De Europese bepaling dat iedereen in alle gevallen toegang moet hebben tot het UBO-register is ongeldig. Dit heeft het Europese Hof van Justitie gisteren geoordeeld in een arrest over het Luxemburgse UBO-register. De verstrekking van informatie uit het Nederlandse register van uiteindelijk belanghebbenden (UBO’s) is na deze uitspraak tijdelijk gestopt. Ook het notariaat krijgt voorlopig geen informatie uit het UBO-register.
In een brief informeert minister Sigrid Kaag van Financiën de Tweede Kamer over een eerste analyse van het arrest en de acties die nu worden genomen. Hoewel de Nederlandse situatie niet 1-op-1 hetzelfde is als de Luxemburgse situatie, geeft deze uitspraak aanleiding naar de verstrekking van informatie over UBO’s te kijken. In dat licht is de Kamer van Koophandel gevraagd tijdelijk geen informatieverstrekkingen uit het UBO-register meer te verzorgen. De Kamer van Koophandel geeft hier uitvoering aan tot nadere besluitvorming.

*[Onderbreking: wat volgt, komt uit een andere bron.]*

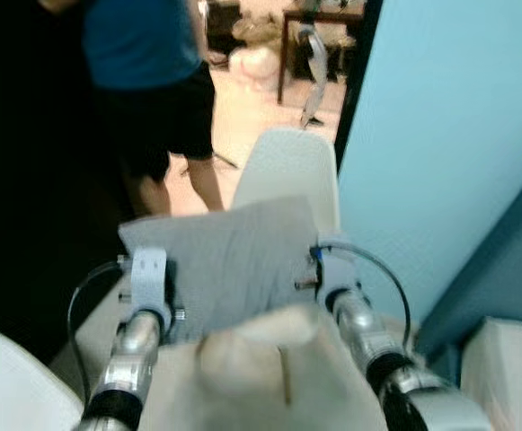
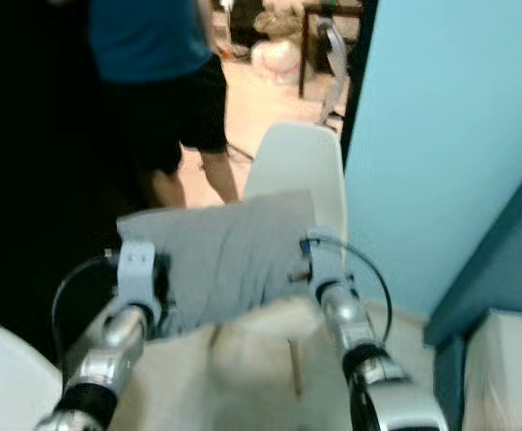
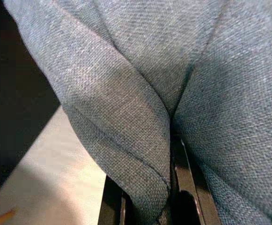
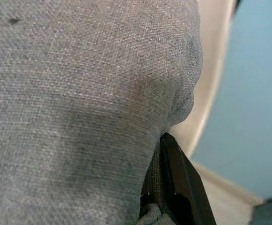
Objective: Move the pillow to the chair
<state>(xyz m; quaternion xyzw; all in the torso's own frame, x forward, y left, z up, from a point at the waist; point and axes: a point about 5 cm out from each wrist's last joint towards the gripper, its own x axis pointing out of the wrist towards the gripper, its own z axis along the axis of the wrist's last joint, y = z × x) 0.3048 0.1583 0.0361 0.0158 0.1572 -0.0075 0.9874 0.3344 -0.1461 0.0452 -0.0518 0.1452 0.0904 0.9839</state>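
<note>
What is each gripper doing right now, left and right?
Left gripper: closed on a fold of the grey pillow.
Right gripper: closed on the pillow's other side.

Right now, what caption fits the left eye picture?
Both grippers, left and right, carry a gray pillow toward a white chair.

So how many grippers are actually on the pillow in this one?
2. The left gripper pinches a fold at the grey pillow's left edge; the right gripper grips its right edge, beside the white chair. Both sets of fingertips are buried in fabric.
</note>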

UBO-registratie blijft verplicht en mogelijk
In de komende dagen zal minister Kaag het arrest met alle betrokkenen nader analyseren en in overleg treden met de Europese Commissie om te bezien welke informatieverstrekkingen wel mogelijk zijn. De uitspraak heeft overigens geen invloed op de plicht voor vennootschappen en andere juridische entiteiten om UBO’s te registreren. Dit blijft dan ook van kracht. Het opgeven van UBO’s aan het UBO-register blijft dus verplicht en blijft mogelijk.
Grondrechten
In zijn arrest heeft het Hof van Justitie van de Europese Unie de ongeldigheid vastgesteld van de bepaling van de vijfde anti-witwasrichtlijn dat de lidstaten van de Europese Unie ervoor moeten zorgen dat de informatie over de UBO’s van binnen hun grondgebied opgerichte vennootschappen en andere juridische entiteiten in alle gevallen voor elk lid van de bevolking toegankelijk is. Deze toegang vormt volgens het Hof een ernstige inmenging in de grondrechten op eerbiediging van het privéleven en bescherming van persoonsgegevens die zijn neergelegd in het Handvest van de grondrechten van de Europese Unie. Deze inmenging is volgens het Hof niet beperkt tot wat strikt noodzakelijk is en is niet evenredig met het nagestreefde doel. Vorig jaar heeft het Haagse gerechtshof een verzoek om de Nederlandse wetgeving voor registratie van UBO’s buiten werking te stellen afgewezen.